Você vai conhecer as cidades antigas, penhascos impressionantes, cavernas marítimas e templos pré-históricos de Malta — tudo com um motorista local que conta histórias pelo caminho. Prepare-se para momentos tranquilos nos becos de Mdina, brisa salgada nos penhascos de Dingli, tons de azul na Blue Grotto e história viva em Hagar Qim. O roteiro é flexível, para você ficar o tempo que quiser onde a curiosidade mandar.
O passeio dura cerca de seis horas, mas pode ser ajustado conforme sua preferência.
Sim, o serviço de busca e retorno no hotel ou porto está incluso na reserva.
Não, as entradas e os passeios de barco não estão incluídos no valor informado.
Sim, o roteiro é flexível — você pode pedir paradas ou mudanças durante o passeio.
Não há guia profissional, mas o motorista é experiente e compartilha bastante sobre a história e cultura de Malta.
Sim, bebês e crianças pequenas são bem-vindos; cadeirinhas para bebês estão disponíveis por um custo extra, se necessário.
Normalmente, o tour inclui Mdina, Rabat, penhascos de Dingli, cúpula de Mosta, Vila de Artesanato Ta’ Qali, Blue Grotto, templo de Hagar Qim, vila de Marsaxlokk e Valletta.
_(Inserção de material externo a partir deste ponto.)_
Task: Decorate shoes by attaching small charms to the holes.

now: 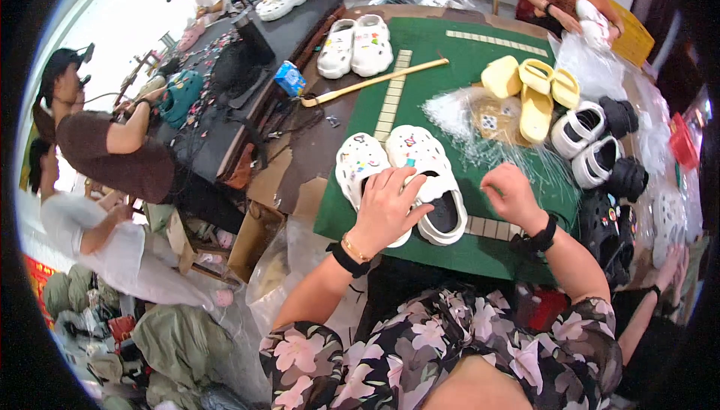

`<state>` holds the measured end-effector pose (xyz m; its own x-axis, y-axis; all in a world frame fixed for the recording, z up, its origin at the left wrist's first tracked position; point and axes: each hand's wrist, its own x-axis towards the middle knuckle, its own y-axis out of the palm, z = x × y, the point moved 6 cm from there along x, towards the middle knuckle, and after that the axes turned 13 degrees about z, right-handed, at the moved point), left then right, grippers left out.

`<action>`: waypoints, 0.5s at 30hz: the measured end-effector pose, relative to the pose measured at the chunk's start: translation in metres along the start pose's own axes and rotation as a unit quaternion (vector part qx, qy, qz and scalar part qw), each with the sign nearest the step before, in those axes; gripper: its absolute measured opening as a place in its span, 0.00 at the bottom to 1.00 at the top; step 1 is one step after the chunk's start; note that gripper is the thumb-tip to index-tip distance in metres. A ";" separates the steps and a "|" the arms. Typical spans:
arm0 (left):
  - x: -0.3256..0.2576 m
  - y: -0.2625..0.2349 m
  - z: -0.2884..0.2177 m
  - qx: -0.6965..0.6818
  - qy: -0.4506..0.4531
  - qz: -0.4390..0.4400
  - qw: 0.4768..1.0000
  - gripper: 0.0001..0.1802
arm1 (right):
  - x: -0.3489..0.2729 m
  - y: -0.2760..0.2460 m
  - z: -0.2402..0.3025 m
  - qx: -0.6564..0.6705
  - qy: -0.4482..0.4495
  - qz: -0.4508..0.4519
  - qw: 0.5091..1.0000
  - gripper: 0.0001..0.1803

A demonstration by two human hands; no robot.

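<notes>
Far left: a worker in brown, and a black worktop. Next, a brown worktop bearing a green mat; at its back, one pair of white clogs, with a yellow stick lying aslant in front. Near edge of mat: left clog and right clog, white, charm-studded, side by side, toes to the back. Left grip: laid over the left clog and reaching the right clog, thumb spread; whether it clasps, I cannot tell. Step in hand, by my judgement: handling the studded uppers; a next move would call for a steadied shoe and a fine pinch. Behind the right clog: plastic strands. Right grip: curled, just beside the right clog, apart from it; any small content, I cannot tell. Farther right: yellow slides, black-and-white clogs, black clogs.
</notes>
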<state>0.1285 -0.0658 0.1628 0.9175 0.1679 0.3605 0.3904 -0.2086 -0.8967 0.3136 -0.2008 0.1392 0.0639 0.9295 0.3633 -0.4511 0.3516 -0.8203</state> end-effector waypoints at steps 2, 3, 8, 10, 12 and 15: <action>0.006 0.002 -0.021 0.012 0.040 -0.006 0.999 0.23 | 0.001 0.001 0.015 0.001 -0.012 0.004 1.000 0.07; 0.010 0.004 -0.032 0.001 0.053 0.005 0.999 0.22 | 0.002 0.003 0.018 0.005 -0.014 0.014 1.000 0.07; 0.025 0.032 -0.061 0.000 0.090 0.013 0.996 0.10 | -0.005 0.009 0.030 0.001 -0.027 0.014 1.000 0.08; 0.027 0.040 -0.061 -0.007 0.083 0.004 0.996 0.08 | -0.008 0.010 0.034 0.021 -0.042 0.002 0.999 0.09; 0.029 0.042 -0.062 -0.011 0.077 -0.006 0.997 0.08 | -0.011 0.011 0.033 0.022 -0.040 0.000 0.999 0.09; 0.033 0.043 -0.064 -0.017 0.082 -0.012 0.996 0.05 | -0.014 0.015 0.026 0.031 -0.043 -0.001 0.999 0.09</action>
<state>0.1805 -0.1313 0.1529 0.9066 0.0145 0.4217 0.4127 -0.2392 -0.8789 0.2825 -0.2119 0.1334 -0.0108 0.9148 0.4037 -0.5048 0.3435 -0.7920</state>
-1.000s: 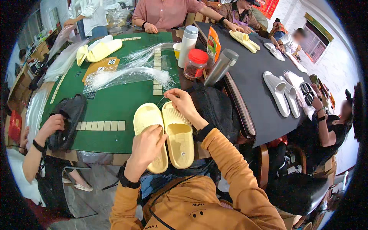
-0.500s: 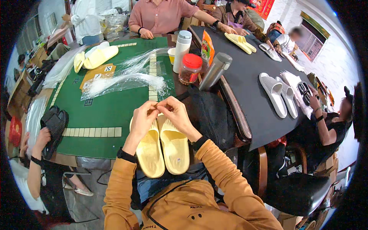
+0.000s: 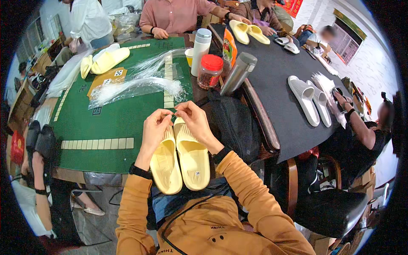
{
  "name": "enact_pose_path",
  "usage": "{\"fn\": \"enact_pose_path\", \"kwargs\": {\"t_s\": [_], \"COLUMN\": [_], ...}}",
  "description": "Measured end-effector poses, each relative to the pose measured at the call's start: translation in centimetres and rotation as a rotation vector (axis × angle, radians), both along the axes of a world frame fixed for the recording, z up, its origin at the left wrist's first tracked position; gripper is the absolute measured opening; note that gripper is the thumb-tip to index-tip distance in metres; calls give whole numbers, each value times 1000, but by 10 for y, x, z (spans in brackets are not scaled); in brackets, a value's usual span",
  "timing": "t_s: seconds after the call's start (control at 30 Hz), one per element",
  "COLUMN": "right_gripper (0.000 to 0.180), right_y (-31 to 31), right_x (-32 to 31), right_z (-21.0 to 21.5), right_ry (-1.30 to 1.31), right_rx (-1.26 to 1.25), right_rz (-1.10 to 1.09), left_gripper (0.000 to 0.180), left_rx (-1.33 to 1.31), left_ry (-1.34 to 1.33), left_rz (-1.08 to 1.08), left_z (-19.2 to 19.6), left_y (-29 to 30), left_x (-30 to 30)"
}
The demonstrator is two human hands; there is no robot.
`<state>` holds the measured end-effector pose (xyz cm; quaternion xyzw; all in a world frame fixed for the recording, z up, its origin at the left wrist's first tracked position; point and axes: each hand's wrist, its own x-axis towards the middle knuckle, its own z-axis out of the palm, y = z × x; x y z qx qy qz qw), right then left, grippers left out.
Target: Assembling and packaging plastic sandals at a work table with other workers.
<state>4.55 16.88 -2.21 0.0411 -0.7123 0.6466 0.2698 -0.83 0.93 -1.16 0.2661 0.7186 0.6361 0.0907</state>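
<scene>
Facing each other, fingertips just beside one another: left hand [image 3: 154, 129] and right hand [image 3: 194, 124], above the toe ends of a left yellow slipper [image 3: 166, 172] and a right yellow slipper [image 3: 193, 162].

Position: pair side by side at the near side of the table, just right of the green mat's [image 3: 111, 126] near part; soles down, long axes running near to far, toes far, heels toward the wearer.

Key relation: slippers extend nearward from beneath the fingertips. Left hand nearer the left toe, right hand nearer the right; the seam between the two leads up to the pinch.

Hand state: both narrow, thumb and forefinger drawn close. Cannot tell whether the pads meet or grip something thin.

Surroundings: clear bag of pale strands [image 3: 137, 88] farther and left; black mesh bag [image 3: 238, 125] just right; red-lidded jar [image 3: 210, 72] farther, to the right.

Obscured: left toe partly covered by the left hand, right toe's outer side by the right. Heel support unclear.
</scene>
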Motion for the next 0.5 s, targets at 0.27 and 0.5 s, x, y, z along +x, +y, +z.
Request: {"fn": "enact_pose_path", "kwargs": {"t_s": [0.27,0.5], "right_gripper": [8,10], "right_y": [-2,-5], "right_x": [4,5], "right_z": [9,8], "right_ry": [33,-1], "right_rx": [337,354], "right_rz": [-158,-97], "left_gripper": [11,9], "left_rx": [14,41], "left_ry": [-4,-12], "left_rz": [50,43], "left_z": [1,1], "left_y": [0,-1], "left_x": [-1,0]}}
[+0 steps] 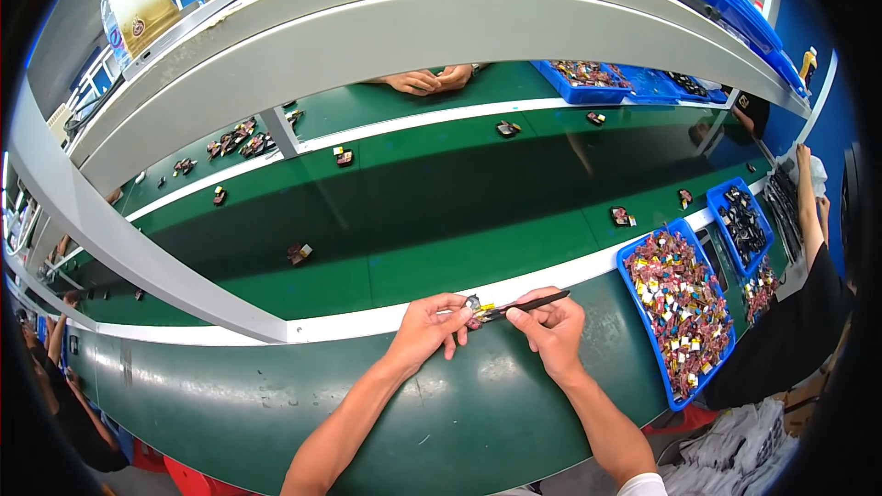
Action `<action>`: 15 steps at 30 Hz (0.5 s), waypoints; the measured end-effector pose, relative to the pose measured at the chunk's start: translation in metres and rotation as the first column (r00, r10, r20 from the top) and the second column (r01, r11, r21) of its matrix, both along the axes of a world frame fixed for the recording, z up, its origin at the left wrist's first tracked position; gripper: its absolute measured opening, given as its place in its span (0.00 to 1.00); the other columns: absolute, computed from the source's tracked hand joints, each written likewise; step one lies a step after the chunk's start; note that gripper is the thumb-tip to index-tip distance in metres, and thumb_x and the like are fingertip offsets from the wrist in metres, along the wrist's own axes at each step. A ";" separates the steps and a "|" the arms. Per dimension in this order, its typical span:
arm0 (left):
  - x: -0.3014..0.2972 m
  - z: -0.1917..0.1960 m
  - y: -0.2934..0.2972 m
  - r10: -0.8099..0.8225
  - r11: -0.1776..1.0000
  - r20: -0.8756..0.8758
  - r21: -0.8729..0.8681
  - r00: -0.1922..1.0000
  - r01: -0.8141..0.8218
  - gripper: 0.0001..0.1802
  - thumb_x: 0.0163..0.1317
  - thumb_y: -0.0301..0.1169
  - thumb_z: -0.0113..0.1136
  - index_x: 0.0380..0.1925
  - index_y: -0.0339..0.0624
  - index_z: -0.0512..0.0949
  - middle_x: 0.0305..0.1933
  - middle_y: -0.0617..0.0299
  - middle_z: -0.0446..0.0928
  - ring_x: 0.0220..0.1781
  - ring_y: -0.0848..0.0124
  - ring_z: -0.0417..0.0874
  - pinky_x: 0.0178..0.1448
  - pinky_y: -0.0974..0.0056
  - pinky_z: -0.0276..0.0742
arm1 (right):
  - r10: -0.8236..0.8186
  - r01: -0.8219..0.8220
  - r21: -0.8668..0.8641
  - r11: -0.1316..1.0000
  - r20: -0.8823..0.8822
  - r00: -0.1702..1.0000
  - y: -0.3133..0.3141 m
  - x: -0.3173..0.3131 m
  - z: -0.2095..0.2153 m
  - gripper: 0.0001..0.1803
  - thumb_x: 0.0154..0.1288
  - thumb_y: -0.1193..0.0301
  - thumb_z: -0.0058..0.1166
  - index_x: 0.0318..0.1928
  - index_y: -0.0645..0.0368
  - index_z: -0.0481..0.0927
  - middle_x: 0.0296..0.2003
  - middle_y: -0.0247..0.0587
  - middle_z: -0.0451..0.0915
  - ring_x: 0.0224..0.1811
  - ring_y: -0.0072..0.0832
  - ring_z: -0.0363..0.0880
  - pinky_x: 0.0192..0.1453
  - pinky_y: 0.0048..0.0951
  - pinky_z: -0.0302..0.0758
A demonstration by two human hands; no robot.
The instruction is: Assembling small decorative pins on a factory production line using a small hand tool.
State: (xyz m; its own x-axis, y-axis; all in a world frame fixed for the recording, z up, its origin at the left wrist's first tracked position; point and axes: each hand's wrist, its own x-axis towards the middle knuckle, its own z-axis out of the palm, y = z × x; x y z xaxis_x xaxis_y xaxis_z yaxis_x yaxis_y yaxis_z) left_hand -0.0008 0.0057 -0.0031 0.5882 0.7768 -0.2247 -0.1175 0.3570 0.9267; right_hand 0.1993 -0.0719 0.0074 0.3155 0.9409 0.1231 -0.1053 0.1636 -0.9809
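Above the near edge of the green bench, my left hand (pixel 423 329) pinches a small dark round electronic part (pixel 472 302) with thin coloured wires. My right hand (pixel 554 331) is closed around black tweezers (pixel 544 300), whose tips point left toward the wires and a small yellow piece beside the part. Whether the tips grip a wire is too small to tell. Both hands are close together, held in front of the white rail of the conveyor.
On the green conveyor belt (pixel 441 193) lie several small wired assemblies (pixel 299 253). To the right stand a blue tray (pixel 707 380) heaped with wired parts and another with black pieces (pixel 742 220). A grey shelf beam (pixel 413 32) crosses overhead. Another person's hands (pixel 430 81) rest opposite; a co-worker stands right.
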 end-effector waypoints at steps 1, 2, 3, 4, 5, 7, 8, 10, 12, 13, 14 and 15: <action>0.001 0.001 -0.001 -0.003 1.000 0.001 0.002 1.000 0.003 0.13 0.71 0.28 0.61 0.49 0.28 0.79 0.37 0.53 0.83 0.27 0.76 0.80 0.21 0.73 0.73 | 0.000 0.000 0.004 1.000 0.001 1.000 -0.001 0.000 0.000 0.10 0.61 0.81 0.68 0.41 0.68 0.81 0.21 0.28 0.77 0.16 0.08 0.64 0.18 0.16 0.57; 0.000 0.000 0.000 -0.004 1.000 -0.002 -0.002 1.000 0.004 0.13 0.70 0.26 0.62 0.49 0.28 0.78 0.37 0.53 0.83 0.27 0.76 0.80 0.21 0.73 0.73 | 0.002 -0.002 0.004 1.000 0.001 1.000 0.000 0.000 0.000 0.10 0.61 0.81 0.68 0.41 0.68 0.81 0.21 0.28 0.77 0.16 0.08 0.64 0.18 0.16 0.57; 0.000 0.000 0.000 -0.006 1.000 -0.005 -0.005 1.000 0.006 0.13 0.69 0.25 0.63 0.50 0.28 0.77 0.37 0.53 0.83 0.27 0.76 0.80 0.21 0.73 0.74 | 0.003 -0.003 0.003 1.000 0.002 1.000 0.000 0.000 -0.001 0.10 0.61 0.81 0.68 0.41 0.68 0.81 0.21 0.28 0.77 0.16 0.08 0.64 0.18 0.16 0.57; 0.001 0.001 -0.001 -0.005 1.000 -0.005 -0.006 1.000 0.005 0.13 0.69 0.25 0.63 0.50 0.28 0.77 0.37 0.53 0.83 0.27 0.76 0.80 0.21 0.73 0.74 | 0.010 -0.010 0.005 1.000 0.001 1.000 0.001 0.000 -0.001 0.10 0.61 0.82 0.68 0.41 0.68 0.81 0.22 0.29 0.78 0.16 0.08 0.65 0.18 0.16 0.57; 0.001 0.002 -0.001 0.016 1.000 -0.018 0.003 1.000 -0.016 0.14 0.68 0.24 0.63 0.50 0.28 0.77 0.38 0.53 0.83 0.27 0.76 0.80 0.21 0.73 0.74 | 0.016 -0.016 0.006 1.000 0.001 1.000 0.001 0.000 -0.002 0.10 0.61 0.82 0.68 0.41 0.68 0.81 0.22 0.29 0.78 0.16 0.08 0.65 0.19 0.15 0.57; 0.004 0.001 -0.003 0.040 0.999 -0.031 0.012 0.999 -0.039 0.14 0.67 0.23 0.63 0.51 0.28 0.76 0.38 0.53 0.83 0.27 0.77 0.81 0.21 0.73 0.74 | 0.015 -0.015 0.010 1.000 0.008 1.000 0.002 0.000 -0.004 0.10 0.61 0.82 0.68 0.41 0.68 0.81 0.23 0.29 0.78 0.16 0.07 0.65 0.19 0.15 0.58; 0.005 -0.001 -0.004 0.085 0.995 -0.049 0.061 0.995 -0.082 0.14 0.67 0.22 0.63 0.51 0.28 0.76 0.38 0.53 0.83 0.27 0.77 0.81 0.21 0.73 0.74 | 0.009 -0.009 0.015 1.000 0.015 1.000 0.002 -0.001 -0.004 0.10 0.60 0.82 0.68 0.40 0.68 0.81 0.23 0.29 0.79 0.17 0.07 0.65 0.20 0.14 0.58; 0.006 -0.002 -0.005 0.131 0.986 -0.065 0.108 0.989 -0.123 0.15 0.67 0.22 0.64 0.51 0.28 0.76 0.37 0.53 0.83 0.26 0.77 0.80 0.21 0.73 0.74 | -0.003 0.001 0.029 1.000 0.077 0.997 0.002 -0.001 -0.004 0.09 0.60 0.82 0.68 0.40 0.68 0.81 0.24 0.29 0.80 0.17 0.07 0.65 0.21 0.14 0.58; 0.008 0.001 -0.005 0.158 0.980 -0.103 0.140 0.982 -0.143 0.15 0.68 0.24 0.63 0.52 0.28 0.76 0.36 0.55 0.83 0.25 0.78 0.80 0.20 0.73 0.72 | -0.022 0.016 0.043 0.999 0.140 0.990 0.001 0.000 -0.005 0.09 0.60 0.82 0.68 0.39 0.68 0.82 0.25 0.29 0.81 0.18 0.06 0.65 0.22 0.13 0.59; 0.009 0.001 -0.006 0.153 0.981 -0.101 0.138 0.983 -0.139 0.15 0.68 0.24 0.63 0.52 0.28 0.76 0.36 0.55 0.83 0.25 0.78 0.80 0.20 0.73 0.72 | -0.023 0.011 0.063 0.998 0.191 0.981 0.000 0.002 -0.007 0.09 0.60 0.83 0.68 0.40 0.68 0.82 0.28 0.32 0.83 0.18 0.06 0.66 0.22 0.13 0.59; 0.008 0.001 -0.006 0.160 0.976 -0.131 0.171 0.978 -0.137 0.15 0.69 0.25 0.62 0.53 0.28 0.77 0.36 0.56 0.83 0.25 0.78 0.80 0.20 0.74 0.71 | -0.016 -0.003 0.083 0.997 0.237 0.971 0.001 0.001 -0.009 0.09 0.60 0.84 0.67 0.40 0.68 0.81 0.31 0.36 0.86 0.19 0.06 0.66 0.21 0.13 0.60; 0.006 0.000 -0.007 0.168 0.970 -0.161 0.203 0.973 -0.134 0.16 0.70 0.25 0.62 0.54 0.29 0.78 0.35 0.58 0.83 0.24 0.78 0.80 0.19 0.74 0.70 | -0.013 -0.006 0.082 0.997 0.234 0.972 0.001 -0.001 -0.009 0.09 0.60 0.84 0.67 0.40 0.68 0.81 0.31 0.36 0.86 0.19 0.06 0.66 0.21 0.13 0.60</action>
State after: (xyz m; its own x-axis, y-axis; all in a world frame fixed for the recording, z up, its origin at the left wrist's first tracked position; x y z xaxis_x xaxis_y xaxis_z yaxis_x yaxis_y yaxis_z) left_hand 0.0053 -0.0015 -0.0030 0.4255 0.8917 -0.1543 0.0147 0.1637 0.9864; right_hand 0.1982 -0.0709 -0.0018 0.2718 0.9237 0.2699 0.1264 0.2438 -0.9616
Sim, você pode fazer uma pausa para o almoço quando quiser; Marsaxlokk é famoso pelos restaurantes de frutos do mar fresquinhos.
O seu dia inclui transporte privado em veículo com ar-condicionado e água mineral durante todo o percurso. O pickup flexível no hotel ou porto facilita o começo do passeio. Seu motorista experiente conta histórias sobre a história de Malta e adapta as paradas caso você queira mais tempo em algum lugar ou precise de uma pausa.
Já imaginou como é caminhar por Mdina quando as multidões desaparecem e as pedras parecem ganhar vida sob seus pés? Eu nunca tinha pensado muito nisso até nosso motorista — Mario, que cresceu perto de Rabat — desacelerar perto de um arco iluminado pelo sol e apontar onde a avó dele costumava comprar pão. O ar estava quente, mas dentro daqueles becos a sensação era de frescor e quase silêncio, só o som dos nossos passos. Eu não parava de olhar para as antigas varandas de madeira; Mario só sorria e nos deixava aproveitar o momento.
Seguimos em ziguezague por Malta naquele van com ar-condicionado (sou muito grato por isso, sério), passando por campos cheios de figueiras-da-índia. Nos penhascos de Dingli, o vento ficou mais forte — salgado e cortante — e por um instante ninguém falou nada. Dá para ver até a ilha de Filfla. É daquelas paisagens que a gente tenta guardar na memória, mesmo sabendo que vai esquecer a cor exata da água depois. Mario contou que os locais costumam vir aqui no pôr do sol com pastizzi de uma padaria próxima. Até hoje penso naquela vista.
Depois fomos para a Blue Grotto — confesso que já tinha visto fotos, mas não esperava que a água fosse tão azul assim. Lá embaixo, barcos balançavam e algumas crianças riam enquanto tentavam pular pedras (sem muito sucesso). Não fizemos o passeio de barco dessa vez, mas só ficar em cima das cavernas já valeu para mim. De lá, seguimos para o templo de Hagar Qim, onde dá para tocar pedras mais antigas que muitos países. As rochas eram ásperas e quentinhas na minha mão; alguém tinha deixado um raminho de tomilho selvagem sobre uma delas.
Na hora do almoço, paramos em Marsaxlokk para comer peixe tão fresco que ainda tinha cheiro de mar — Mario acenou para metade do pessoal do restaurante. Ele se ofereceu para ajustar nosso roteiro caso quiséssemos passar mais tempo em algum lugar ou incluir a Vila de Artesanato Ta’ Qali (e a gente quis). O trabalho com vidro lá é barulhento e hipnotizante; até hoje não entendo como eles conseguem fazer aquelas cores girarem dentro do vidro transparente.